The problem
In the data that follows, find each line containing "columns" and copy it.

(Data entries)
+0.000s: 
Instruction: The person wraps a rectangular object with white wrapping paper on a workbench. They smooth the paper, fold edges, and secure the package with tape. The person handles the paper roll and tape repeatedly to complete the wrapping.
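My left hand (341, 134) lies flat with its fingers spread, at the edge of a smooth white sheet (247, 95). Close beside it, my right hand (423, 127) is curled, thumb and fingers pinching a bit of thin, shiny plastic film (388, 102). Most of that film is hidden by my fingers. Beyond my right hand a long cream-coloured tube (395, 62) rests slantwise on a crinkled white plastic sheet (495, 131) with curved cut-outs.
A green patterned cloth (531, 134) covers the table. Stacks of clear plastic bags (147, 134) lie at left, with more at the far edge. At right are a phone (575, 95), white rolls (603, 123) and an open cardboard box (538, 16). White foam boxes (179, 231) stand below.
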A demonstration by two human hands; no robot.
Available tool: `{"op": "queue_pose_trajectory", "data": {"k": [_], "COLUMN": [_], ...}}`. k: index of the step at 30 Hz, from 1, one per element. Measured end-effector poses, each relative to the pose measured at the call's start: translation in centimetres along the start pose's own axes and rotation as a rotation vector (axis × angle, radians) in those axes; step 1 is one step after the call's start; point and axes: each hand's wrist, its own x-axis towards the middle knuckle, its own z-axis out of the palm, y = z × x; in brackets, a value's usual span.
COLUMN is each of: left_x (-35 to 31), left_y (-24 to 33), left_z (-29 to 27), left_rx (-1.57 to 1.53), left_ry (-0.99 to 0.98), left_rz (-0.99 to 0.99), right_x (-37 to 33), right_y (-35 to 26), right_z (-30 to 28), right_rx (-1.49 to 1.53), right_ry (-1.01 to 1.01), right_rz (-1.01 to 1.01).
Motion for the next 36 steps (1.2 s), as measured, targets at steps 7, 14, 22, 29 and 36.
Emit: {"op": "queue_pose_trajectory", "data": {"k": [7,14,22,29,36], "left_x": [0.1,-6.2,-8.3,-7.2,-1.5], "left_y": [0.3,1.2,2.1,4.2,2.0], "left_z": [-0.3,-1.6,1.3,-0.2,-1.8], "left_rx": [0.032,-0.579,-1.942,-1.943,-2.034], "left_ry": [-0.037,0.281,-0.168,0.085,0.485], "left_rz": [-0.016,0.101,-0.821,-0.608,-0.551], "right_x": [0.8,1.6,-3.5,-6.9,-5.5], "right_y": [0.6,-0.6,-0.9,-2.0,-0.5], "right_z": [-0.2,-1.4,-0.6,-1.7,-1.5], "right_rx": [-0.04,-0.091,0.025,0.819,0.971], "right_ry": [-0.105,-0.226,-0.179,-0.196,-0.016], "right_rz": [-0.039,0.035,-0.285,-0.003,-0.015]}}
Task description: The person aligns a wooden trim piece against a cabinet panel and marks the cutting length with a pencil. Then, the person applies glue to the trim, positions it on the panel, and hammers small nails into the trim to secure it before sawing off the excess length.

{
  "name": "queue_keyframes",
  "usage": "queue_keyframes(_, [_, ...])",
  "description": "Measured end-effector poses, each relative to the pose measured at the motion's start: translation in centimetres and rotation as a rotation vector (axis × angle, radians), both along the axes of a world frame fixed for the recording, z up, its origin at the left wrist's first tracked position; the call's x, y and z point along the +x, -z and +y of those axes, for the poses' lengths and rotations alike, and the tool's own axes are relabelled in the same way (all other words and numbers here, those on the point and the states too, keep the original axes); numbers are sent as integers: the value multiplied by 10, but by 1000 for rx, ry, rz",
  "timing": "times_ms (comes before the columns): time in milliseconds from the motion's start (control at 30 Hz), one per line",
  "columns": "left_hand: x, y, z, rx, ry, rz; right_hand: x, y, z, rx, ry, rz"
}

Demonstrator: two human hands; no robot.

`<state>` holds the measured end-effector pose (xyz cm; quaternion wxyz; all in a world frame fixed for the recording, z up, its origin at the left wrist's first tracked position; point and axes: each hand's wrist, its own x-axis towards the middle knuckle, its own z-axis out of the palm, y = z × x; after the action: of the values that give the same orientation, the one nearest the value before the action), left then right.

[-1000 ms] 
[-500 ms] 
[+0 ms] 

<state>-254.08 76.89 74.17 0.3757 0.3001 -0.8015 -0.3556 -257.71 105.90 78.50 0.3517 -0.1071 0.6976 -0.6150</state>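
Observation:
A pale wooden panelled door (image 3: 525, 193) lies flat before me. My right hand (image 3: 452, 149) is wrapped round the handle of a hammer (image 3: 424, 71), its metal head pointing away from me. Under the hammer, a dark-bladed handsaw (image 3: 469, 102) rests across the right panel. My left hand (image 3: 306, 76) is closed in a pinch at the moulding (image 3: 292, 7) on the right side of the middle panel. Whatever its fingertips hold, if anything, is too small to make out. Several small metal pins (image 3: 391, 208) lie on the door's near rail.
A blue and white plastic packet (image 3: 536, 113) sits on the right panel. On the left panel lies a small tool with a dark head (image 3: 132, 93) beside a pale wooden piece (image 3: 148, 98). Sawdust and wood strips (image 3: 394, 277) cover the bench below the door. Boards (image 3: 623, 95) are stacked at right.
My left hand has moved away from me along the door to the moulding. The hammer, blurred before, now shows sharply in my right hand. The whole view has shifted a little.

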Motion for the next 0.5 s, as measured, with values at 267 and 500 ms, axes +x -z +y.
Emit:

Response to the task
  "timing": "times_ms (comes before the columns): time in milliseconds from the motion's start (control at 30 Hz), one per line",
  "columns": "left_hand: x, y, z, rx, ry, rz; right_hand: x, y, z, rx, ry, rz"

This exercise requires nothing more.